I spent one hour and fourteen minutes on the phone with Blue Cross Blue Shield the other morning. It took that long for the BCBS representative to review the bills related to my foot surgery and to explain who’s paying what.
We talked about “in network deductibles”, “in network out of pocket payments”, “out of network deductibles”, “out of network out of pocket payments”, “co-pays”, “co-insurance”, and how it’s all calculated.
Yes, this is confusing stuff, and not just for me. It appears it’s even more perplexing for millions of Americans who recently signed up for health insurance under the Affordable Care Act. According to the front page of the Sunday New York Times (“Newly Insured, Many Now Face Learning Curve”), many people do not have a clue about how their complicated insurance policies work and how to be smart healthcare consumers. According to the Times article, hospitals, insurers, clinics and health advocacy groups are now organizing education efforts around the country. They certainly have their work cut out for them.
From my latest interaction with my insurance company, I can see why there’s a great need to educate American consumers about the how the healthcare system and their insurance policies work.
I have one of those high deductible plans, so my monthly premiums are not so expensive. It’s been a good strategy, because I am a pretty healthy person and aside from an annual physical, I rarely need to see a doctor. Most of the physicians or medical facilities I go to for check ups are “in network” and so I pay a nominal fee for a visit and in a few cases, I have to pay a bit more for a test or procedure or doctor’s visit that is not totally covered.
That’s been wonderful, until now. But because of my surgery, there are many more invoices and “Explanation of Benefits” (EOB) statements from my insurer and so I need to learn this new insurance vocabulary and how to navigate through all this. Based on my recent conversation with the BCBS representative, I have also learned that the answers to my list of questions are not always what I want to hear.
I am puzzled about a bill I got for an MRI and I ask the representative, “Doesn’t insurance cover that?”
“It goes toward your in network deductible,” she explained.
“So do I have to pay this or will insurance take care of it?”
“Like I said, it goes to your deductible and out of pocket payments.”
In other words, I pay that bill, until I rack up enough payments to satisfy that huge deductible on my policy.
Okay, next. “I see that insurance covered less than half of the fee charged by my doctor for a recent visit.
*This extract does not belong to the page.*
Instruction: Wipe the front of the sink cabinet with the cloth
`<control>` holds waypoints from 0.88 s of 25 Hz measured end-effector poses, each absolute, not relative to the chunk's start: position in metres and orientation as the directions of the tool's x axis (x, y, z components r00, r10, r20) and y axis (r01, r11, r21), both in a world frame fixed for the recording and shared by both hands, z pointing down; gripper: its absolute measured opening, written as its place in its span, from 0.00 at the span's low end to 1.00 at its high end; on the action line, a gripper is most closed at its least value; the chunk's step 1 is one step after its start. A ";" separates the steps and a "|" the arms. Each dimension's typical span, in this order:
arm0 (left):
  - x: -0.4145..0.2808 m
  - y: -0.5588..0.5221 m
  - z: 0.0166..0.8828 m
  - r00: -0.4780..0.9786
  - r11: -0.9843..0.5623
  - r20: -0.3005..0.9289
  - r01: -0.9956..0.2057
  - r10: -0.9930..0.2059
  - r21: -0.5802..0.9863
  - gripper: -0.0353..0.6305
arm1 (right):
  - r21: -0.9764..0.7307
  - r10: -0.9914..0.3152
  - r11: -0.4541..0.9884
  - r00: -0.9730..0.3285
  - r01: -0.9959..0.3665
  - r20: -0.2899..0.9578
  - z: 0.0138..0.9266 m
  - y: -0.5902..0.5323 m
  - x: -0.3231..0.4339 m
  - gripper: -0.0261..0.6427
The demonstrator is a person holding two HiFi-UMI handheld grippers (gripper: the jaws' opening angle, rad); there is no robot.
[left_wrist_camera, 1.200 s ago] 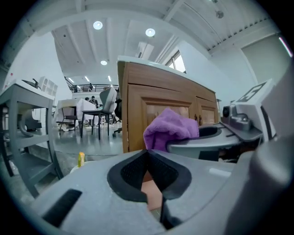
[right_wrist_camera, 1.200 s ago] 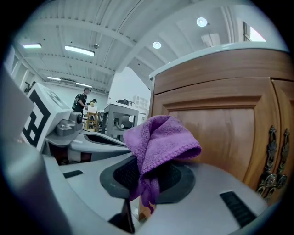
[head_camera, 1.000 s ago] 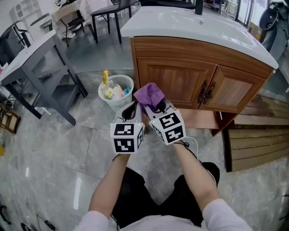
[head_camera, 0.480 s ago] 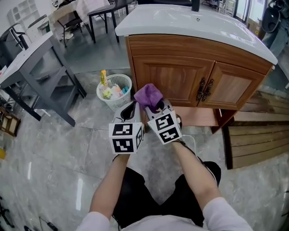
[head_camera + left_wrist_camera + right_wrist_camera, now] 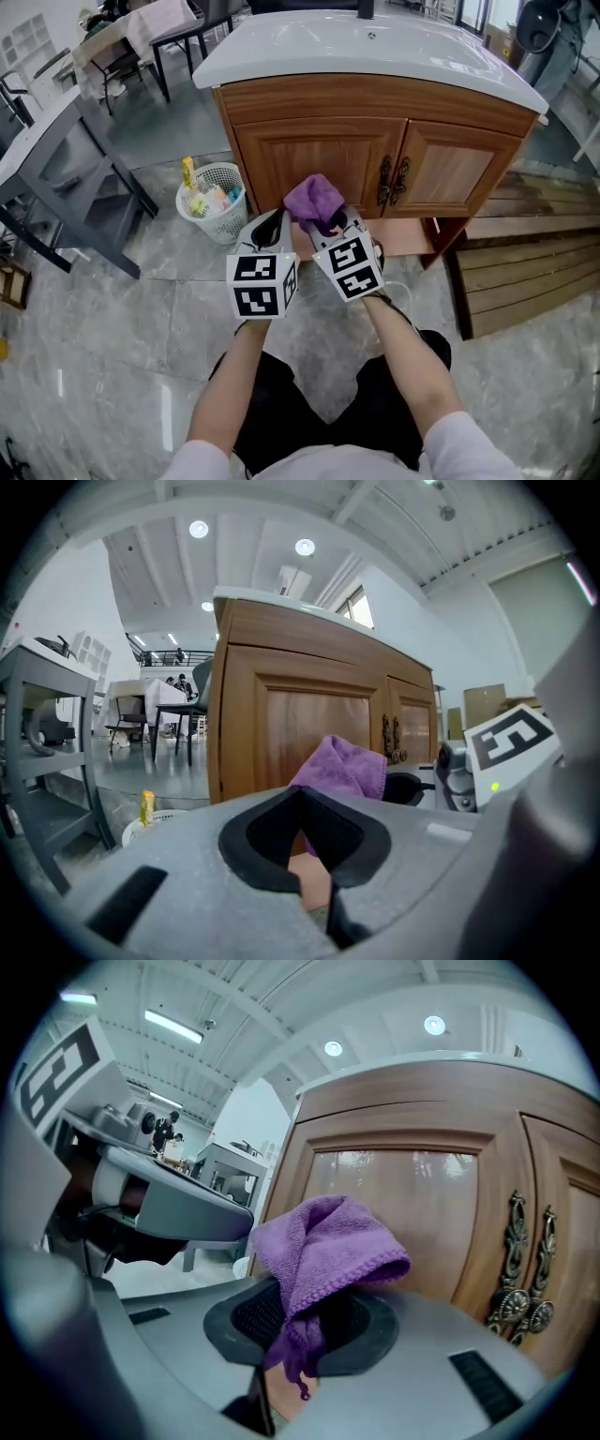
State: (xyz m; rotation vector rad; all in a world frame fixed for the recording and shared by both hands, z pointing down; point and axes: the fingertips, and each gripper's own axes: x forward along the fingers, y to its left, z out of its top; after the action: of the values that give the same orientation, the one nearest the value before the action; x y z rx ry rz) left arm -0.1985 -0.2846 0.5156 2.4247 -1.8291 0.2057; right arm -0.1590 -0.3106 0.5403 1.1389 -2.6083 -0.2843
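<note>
One cloth [image 5: 323, 1241] in right gripper [image 5: 298, 1327]

The cloth [image 5: 314, 200] is purple microfibre, soft and nappy, with a stitched hem. The sink cabinet [image 5: 309, 155] is warm, grained wood under satin varnish; its door handles [image 5: 392, 180] look like dark aged metal, though they show small. The surface [image 5: 375, 52] on top is white, smooth and glossy. The right gripper [image 5: 327, 223] has a matt grey plastic shell and dull black jaws. The floor [image 5: 122, 328] is polished grey stone-look tile, the basket [image 5: 208, 225] white plastic mesh
</note>
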 end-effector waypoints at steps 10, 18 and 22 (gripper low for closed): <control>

What’s that about?”
“That was the ‘allowed amount.”
“What do you mean ‘allowed amount’? It was a critical appointment. It was my last round of X-rays and the doctor explained to me what he was going to do in my surgery. This was not optional!”
“The problem is doctors charge whatever they want, but that is not our allowed amount”, she said, and then as if to comfort me, “But what you pay goes toward your deductible and out of pocket.”
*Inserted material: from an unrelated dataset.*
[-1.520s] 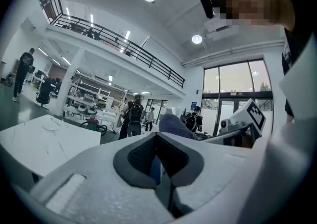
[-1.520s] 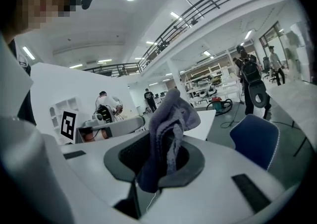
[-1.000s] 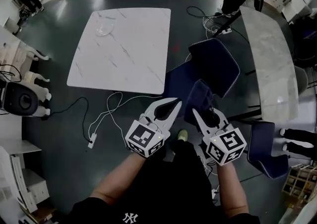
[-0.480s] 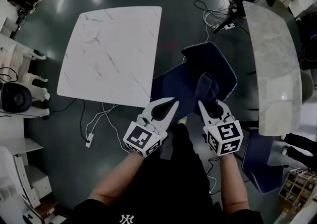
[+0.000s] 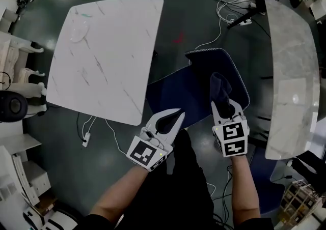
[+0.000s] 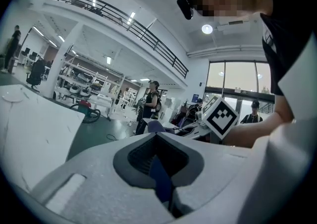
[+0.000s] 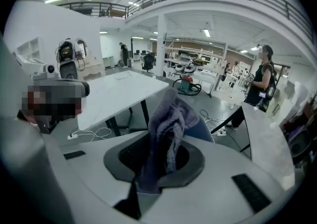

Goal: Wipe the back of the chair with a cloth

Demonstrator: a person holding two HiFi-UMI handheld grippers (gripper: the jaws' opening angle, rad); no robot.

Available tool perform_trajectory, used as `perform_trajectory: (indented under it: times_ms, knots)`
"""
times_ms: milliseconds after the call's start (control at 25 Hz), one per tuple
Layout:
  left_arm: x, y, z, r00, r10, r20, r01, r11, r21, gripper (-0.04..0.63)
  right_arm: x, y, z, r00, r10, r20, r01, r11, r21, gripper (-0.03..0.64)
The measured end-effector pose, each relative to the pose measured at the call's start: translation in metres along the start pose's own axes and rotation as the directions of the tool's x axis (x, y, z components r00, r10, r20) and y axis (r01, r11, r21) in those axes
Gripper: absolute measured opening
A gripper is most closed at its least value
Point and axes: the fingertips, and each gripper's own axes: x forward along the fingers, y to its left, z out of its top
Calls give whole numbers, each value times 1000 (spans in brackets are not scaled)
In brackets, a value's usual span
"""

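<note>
A navy chair with white piping stands below me; its back (image 5: 224, 66) is at centre right and its seat (image 5: 173, 89) reaches left under the white table. My right gripper (image 5: 227, 104) is shut on a dark blue cloth (image 5: 220, 87), which stands up from the jaws against the chair back. In the right gripper view the cloth (image 7: 168, 124) hangs bunched between the jaws of the right gripper (image 7: 163, 141), with the blue chair back (image 7: 202, 128) just behind it. My left gripper (image 5: 175, 117) is shut and empty near the seat's front edge. The left gripper view shows the left gripper (image 6: 159, 141) with its jaws together.
A white marble table (image 5: 102, 51) stands to the left, and a long pale table (image 5: 290, 66) runs down the right. Cables (image 5: 226, 7) lie on the dark floor beyond the chair. A black speaker (image 5: 10, 106) sits at far left. A person (image 7: 261, 84) stands in the distance.
My right gripper has carried the cloth forward and to the right, up against the chair back. The left gripper has stayed shut, near the seat's front edge.
</note>
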Motion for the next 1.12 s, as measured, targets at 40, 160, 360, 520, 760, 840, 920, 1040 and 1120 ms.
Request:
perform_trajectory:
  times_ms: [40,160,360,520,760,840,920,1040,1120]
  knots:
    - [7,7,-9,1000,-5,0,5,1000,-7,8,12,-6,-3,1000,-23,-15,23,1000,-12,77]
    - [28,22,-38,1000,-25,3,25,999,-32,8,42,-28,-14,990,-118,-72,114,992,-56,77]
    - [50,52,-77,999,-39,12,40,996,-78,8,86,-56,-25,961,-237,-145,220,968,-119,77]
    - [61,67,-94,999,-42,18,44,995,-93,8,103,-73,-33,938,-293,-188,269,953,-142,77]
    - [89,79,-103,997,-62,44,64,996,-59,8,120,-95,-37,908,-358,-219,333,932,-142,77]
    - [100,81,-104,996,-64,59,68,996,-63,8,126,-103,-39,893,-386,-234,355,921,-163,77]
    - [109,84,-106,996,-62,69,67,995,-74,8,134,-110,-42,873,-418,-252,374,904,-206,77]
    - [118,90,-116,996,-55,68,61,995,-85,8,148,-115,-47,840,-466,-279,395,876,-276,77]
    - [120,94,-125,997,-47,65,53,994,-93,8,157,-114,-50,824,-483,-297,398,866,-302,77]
The reality: it’s more money out of my pocket, again.
Then, I ask about a series of X-Ray charges. BCBS paid for some, but not all. As a result, there is a chunky amount billed to me. The representative looks into it. Turns out the provider put in the wrong insurance code. Good catch on my part, but now I have to go back to the hospital billing department and tell them to resubmit the claim so I don’t have to pay extra. It’s up to me, not the insurance company, to correct this problem. That means another phone call and explaining all this to another customer representative.
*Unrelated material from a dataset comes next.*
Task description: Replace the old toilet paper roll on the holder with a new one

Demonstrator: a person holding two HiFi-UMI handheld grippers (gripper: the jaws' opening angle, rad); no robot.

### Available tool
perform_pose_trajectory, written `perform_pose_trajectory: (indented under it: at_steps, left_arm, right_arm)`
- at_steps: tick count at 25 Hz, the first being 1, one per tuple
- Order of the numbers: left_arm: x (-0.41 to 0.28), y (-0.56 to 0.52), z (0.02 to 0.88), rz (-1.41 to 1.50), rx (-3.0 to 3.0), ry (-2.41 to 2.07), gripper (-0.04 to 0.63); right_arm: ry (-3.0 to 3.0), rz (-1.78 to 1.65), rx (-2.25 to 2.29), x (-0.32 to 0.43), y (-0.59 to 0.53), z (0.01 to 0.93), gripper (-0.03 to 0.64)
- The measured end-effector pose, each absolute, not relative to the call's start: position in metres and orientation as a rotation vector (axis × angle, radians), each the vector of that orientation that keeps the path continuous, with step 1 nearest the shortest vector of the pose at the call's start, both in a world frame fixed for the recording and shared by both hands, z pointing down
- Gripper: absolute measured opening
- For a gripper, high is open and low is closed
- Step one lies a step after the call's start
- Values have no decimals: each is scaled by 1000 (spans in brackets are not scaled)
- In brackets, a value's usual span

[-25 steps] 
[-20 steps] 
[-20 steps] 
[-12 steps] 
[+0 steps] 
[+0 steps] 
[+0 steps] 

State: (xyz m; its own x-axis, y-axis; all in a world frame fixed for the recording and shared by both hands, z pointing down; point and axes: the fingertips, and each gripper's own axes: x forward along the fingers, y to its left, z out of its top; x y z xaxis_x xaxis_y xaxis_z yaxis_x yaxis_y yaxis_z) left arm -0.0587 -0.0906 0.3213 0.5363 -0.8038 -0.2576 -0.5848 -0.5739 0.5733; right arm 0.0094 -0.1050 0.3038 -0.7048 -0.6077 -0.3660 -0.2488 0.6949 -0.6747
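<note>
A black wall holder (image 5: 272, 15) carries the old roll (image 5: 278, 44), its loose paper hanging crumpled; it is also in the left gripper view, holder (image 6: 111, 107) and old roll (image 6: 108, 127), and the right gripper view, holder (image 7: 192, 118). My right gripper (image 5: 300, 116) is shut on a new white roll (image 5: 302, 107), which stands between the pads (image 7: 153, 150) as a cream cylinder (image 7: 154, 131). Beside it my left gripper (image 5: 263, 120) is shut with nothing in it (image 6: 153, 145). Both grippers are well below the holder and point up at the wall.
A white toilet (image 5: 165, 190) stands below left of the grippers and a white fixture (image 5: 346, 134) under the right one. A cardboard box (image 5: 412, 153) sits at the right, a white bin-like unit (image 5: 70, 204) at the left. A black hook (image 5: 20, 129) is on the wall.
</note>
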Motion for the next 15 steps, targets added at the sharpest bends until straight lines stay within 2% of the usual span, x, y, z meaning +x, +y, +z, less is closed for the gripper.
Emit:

I am learning that when it comes to medical bills, you have to study and question every charge; you have the power to negotiate some of the charges, you have to spend a lot of time talking with the insurance representatives and you have to be very very patient. And most of all, getting angry or emotional, won’t change a thing.
I still can’t believe I talked with the representative for one hour and fourteen minutes. And we were just going over the “small” bills. What I am in for when the big ones start pouring in?